The 1996 Defense of Marriage Act banning federal recognition of legally married same-sex couples may soon meet its demise in court, as the Obama administration had hanged the law out to dry.
After New York in 2011 became one of the biggest states to allow same-sex marriages, others have done the same or are currently trying. Washington's Gov. Christine Gregoire Feb. 13 signed a marriage equality law; Maryland Gov. Martin O'Malley, a fellow Democrat, will get to do the same this week.
As Democrats continue to etablish same-sex marriage in states across the U.S., one group advocating for nationwide marriage equality says it is time to make it official: put same-sex marriage on the party platform.
The Democratic Party at its best is a leader in standing against all forms of discrimination. And support for the freedom of gay couples to marry is a natural next step, said Marc Solomon, national campaign director for Freedom to Marry, a New York-based advocacy group.
This February, Freedom to Marry launched a drive to get major Democrats on board with adding a plank to the party platform at September's convention that affirms its support of the full inclusion of all families with in the life of our nation, with equal respect, responsibility, and protection under the law, including the freedom to marry.
The proposed plank also calls for the end of DOMA and a platform opposing discriminatrory consitutitonal amendments and other attempts to deny the freedom to marry to loving and committed same-sex couples.
'Mainstream Democratic Position'
So far, several prominent Democrats support the effort; Sen. Jeanne Shaheen of New Hampshire backed the plank Tuesday, joining House Democratic leader Nancy Pelosi and former Sen. Russ Feingold of Wisconsin. Shaheen and Feingold also serve as national co-chairs of President Barack Obama's reelection campaign.
The recent support from top Democrats, Solomon said in an interview, shows most importantly that this is a mainstream Democratic position.
While top Republican legal minds and party elders have eventually come out in favor of marriage equality, the Democratic Party in the late 20th century has counted gays among its base of support. The rank-and-file overwhelmingly approve of same-sex marriage, an issue that is now a something of a given among prominent Democratic elected officials in blue states.

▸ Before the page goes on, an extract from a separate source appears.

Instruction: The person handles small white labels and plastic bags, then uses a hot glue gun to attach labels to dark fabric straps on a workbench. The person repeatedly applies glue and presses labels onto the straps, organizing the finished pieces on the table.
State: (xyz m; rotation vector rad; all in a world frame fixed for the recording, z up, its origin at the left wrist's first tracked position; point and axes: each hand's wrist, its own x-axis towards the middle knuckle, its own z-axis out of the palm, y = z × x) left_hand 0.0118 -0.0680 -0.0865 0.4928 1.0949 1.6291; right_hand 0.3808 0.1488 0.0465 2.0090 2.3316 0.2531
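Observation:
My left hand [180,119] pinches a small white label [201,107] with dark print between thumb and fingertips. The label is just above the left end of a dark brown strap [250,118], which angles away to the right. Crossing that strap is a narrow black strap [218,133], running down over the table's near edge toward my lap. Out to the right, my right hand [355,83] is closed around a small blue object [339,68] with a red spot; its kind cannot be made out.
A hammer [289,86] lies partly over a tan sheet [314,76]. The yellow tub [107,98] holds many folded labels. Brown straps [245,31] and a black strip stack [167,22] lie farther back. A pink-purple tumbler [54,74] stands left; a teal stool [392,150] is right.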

Still, the party today has evolved from the one in the 1990s that instituted many anti-gay policies being repealed.
President Bill Clinton's desire to see the ban on gays in the military lifted brought Don't Ask, Don't Tell; a 1993 Hawaii court decision that said same-sex couples could get marriage licenses led to Clinton signing DOMA.
Though Obama has ended DADT and wants benefits for gay and lesbian couples, the president, as head of the Democratic Party, still publicly says he is personally opposed to same-sex marriage. This is a hurdle for Solomon and Freedom to Marry to clear.
I think it'd be easier to accomplish if the president was for freedom to marry, Solomon said of efforts to change the party platform. He's been talking about his evolution on the matter but I think this evolution has gone on for too long. He needs to make a decision.
Even if Obama is still evolving, the next generation of Democratic leaders preparing for the national stage -- New York Gov. Andrew Cuomo, Maryland's O'Malley, Washington's Gregiore and Gov. John Lynch of New Hampshire -- are full-throated supporters of same-sex marriage, with the achievements to prove it.
Many of these governors have high approval ratings, in part because of their achievements on this issue.
Solomon said gay marriage has been a boon to them and has helped give Democrats something to rally around at a time when there is strong sentiment that both parties are the same.
It's helped the brand of the party when, I think, people have this sense that political parties arent taking real stances and are too wishy washy, he said.
I think it'll be a strong statement to younger voters who feel strongly about the issue, he added.
As Freedom to Marry continues to reach out to bold-faced names, Solomon says there will be a focus on those down the Democratic food chain who will fill the Democratic National Convention in Charlotte, N.C.'s Time Warner Cable Arena.
The Democratic Party is a democratic institution and there is going to be a platform committee that's going to work together to devise a platform, Solomon said. We're going to participate every step of the way.